What is needed is the number of lines below that contain the word "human", with no other output.

BEGIN Data for the task

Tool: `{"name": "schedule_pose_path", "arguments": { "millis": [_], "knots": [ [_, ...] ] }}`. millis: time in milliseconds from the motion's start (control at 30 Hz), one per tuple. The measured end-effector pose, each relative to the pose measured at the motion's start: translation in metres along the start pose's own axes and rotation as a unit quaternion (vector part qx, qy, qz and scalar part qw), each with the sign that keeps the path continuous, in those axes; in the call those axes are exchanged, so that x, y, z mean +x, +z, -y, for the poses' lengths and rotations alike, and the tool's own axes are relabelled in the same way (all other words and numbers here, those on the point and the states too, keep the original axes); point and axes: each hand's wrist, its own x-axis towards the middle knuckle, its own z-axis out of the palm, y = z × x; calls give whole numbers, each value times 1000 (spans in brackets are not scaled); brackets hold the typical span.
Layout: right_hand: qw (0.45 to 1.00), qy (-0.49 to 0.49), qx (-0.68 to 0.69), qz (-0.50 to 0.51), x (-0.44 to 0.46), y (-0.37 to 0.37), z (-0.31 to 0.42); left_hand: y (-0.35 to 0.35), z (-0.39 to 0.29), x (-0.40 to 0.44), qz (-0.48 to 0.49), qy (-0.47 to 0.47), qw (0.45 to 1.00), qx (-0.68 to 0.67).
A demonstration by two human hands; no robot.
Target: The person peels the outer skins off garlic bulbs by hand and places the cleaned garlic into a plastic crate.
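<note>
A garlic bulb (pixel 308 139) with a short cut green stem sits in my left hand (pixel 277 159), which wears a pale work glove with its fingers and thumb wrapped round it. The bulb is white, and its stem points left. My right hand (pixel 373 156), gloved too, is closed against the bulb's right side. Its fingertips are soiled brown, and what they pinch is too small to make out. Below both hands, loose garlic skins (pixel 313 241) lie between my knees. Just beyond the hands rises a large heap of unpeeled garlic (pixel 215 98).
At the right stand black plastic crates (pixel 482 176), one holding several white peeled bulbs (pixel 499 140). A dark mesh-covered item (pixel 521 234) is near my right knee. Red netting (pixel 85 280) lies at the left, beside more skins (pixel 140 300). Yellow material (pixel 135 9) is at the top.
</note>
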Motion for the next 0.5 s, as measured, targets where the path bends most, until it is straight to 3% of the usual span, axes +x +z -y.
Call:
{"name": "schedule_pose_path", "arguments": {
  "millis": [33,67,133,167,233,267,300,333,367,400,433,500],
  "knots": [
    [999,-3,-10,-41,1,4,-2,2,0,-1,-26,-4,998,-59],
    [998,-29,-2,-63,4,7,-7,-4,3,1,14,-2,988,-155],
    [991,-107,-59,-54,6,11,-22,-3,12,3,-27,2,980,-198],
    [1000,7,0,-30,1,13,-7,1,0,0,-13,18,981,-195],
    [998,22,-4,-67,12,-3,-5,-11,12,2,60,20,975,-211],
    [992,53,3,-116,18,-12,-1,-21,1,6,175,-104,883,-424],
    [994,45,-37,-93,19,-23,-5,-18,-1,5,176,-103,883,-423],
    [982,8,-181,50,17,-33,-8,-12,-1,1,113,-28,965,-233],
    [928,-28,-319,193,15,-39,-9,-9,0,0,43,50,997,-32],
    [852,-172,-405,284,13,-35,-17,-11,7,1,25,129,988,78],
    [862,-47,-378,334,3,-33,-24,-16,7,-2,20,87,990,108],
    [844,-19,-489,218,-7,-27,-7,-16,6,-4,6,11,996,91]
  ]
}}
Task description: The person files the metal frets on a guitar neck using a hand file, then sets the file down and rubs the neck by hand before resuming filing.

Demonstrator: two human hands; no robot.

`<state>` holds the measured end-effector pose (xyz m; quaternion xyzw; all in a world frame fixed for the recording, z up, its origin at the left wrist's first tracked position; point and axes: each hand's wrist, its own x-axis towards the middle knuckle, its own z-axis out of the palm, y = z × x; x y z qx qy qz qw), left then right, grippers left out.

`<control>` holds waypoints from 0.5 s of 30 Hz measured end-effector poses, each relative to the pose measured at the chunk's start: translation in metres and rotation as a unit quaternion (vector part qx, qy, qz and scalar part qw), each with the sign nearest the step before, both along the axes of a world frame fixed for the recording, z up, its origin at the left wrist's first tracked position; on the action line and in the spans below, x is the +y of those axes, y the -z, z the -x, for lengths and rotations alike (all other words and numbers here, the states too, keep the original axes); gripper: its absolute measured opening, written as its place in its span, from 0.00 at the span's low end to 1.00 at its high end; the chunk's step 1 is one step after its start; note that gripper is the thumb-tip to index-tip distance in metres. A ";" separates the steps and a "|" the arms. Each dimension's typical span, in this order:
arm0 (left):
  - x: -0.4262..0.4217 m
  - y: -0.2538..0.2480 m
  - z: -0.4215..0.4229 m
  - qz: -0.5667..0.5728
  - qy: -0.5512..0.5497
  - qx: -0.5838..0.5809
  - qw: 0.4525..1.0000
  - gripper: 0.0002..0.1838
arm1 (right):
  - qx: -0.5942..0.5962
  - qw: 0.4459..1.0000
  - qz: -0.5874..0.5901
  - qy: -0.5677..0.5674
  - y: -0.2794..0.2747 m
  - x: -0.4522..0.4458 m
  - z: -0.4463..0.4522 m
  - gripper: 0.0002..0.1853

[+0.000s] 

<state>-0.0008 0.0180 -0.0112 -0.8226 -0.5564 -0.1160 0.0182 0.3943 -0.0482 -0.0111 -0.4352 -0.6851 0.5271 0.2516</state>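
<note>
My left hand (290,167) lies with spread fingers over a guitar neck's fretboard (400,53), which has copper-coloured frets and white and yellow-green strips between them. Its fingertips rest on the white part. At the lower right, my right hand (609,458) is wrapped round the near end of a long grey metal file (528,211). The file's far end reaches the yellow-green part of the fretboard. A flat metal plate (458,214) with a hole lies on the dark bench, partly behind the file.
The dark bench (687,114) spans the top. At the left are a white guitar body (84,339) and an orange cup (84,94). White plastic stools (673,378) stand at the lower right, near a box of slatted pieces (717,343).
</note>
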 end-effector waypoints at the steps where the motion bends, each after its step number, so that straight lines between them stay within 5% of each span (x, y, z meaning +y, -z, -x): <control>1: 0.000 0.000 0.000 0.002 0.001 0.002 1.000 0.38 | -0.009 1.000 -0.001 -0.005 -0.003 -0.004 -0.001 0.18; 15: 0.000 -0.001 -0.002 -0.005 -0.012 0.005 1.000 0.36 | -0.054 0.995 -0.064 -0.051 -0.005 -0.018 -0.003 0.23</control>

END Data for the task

**Exercise solution**
2